THE PROBLEM => Which lines below contain the word "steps"? Copy each one.

INFORMATION =>
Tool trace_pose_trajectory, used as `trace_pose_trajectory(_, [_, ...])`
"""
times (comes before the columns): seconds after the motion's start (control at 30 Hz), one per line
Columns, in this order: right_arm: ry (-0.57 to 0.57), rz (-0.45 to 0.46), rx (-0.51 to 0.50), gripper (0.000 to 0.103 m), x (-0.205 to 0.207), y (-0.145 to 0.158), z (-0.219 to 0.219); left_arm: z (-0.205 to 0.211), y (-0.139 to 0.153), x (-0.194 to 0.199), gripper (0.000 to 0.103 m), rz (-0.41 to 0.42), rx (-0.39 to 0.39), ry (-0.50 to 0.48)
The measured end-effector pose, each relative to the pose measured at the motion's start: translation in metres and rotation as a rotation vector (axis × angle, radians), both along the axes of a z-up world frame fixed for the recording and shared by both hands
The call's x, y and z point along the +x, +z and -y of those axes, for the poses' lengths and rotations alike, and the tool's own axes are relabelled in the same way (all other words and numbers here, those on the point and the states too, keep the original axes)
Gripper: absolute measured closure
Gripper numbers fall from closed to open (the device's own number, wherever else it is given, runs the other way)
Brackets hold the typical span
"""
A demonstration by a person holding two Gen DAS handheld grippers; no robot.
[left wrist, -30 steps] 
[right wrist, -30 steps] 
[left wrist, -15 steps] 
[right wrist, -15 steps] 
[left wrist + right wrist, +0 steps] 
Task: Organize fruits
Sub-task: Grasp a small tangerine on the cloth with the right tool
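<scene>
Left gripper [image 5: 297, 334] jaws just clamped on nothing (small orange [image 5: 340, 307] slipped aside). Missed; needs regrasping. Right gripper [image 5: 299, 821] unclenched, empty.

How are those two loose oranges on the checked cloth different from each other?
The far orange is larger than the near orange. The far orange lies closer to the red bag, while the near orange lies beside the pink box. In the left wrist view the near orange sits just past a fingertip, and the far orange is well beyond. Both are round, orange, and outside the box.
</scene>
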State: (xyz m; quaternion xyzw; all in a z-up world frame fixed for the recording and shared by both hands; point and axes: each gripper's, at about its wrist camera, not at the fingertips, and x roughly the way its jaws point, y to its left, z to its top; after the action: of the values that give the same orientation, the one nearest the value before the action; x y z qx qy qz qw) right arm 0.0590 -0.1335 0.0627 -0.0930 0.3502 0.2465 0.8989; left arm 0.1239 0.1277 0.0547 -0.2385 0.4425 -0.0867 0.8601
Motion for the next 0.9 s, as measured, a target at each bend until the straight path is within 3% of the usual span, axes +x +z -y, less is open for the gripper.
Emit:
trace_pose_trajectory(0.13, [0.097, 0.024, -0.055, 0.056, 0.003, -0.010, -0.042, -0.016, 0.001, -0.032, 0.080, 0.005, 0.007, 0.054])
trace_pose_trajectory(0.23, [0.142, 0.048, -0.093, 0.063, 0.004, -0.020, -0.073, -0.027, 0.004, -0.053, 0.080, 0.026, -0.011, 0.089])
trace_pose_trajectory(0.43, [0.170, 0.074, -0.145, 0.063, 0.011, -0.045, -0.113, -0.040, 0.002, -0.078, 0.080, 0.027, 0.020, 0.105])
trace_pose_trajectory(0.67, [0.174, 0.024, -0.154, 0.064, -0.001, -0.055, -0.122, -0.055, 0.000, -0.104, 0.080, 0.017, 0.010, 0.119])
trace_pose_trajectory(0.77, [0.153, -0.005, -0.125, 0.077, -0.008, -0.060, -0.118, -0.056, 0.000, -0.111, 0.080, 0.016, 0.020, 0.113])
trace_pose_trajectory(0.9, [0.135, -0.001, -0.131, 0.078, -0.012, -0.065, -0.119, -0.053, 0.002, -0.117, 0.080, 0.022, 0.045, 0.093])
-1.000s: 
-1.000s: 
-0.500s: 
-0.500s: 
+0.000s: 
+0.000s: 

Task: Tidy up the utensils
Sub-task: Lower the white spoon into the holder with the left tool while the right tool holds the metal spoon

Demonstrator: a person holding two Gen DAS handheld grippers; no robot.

ANSWER TO THIS PROBLEM =>
[left wrist, -30 steps] 
[right wrist, -30 steps] 
[left wrist, -15 steps] 
[right wrist, -15 steps] 
[left wrist + right wrist, +0 steps] 

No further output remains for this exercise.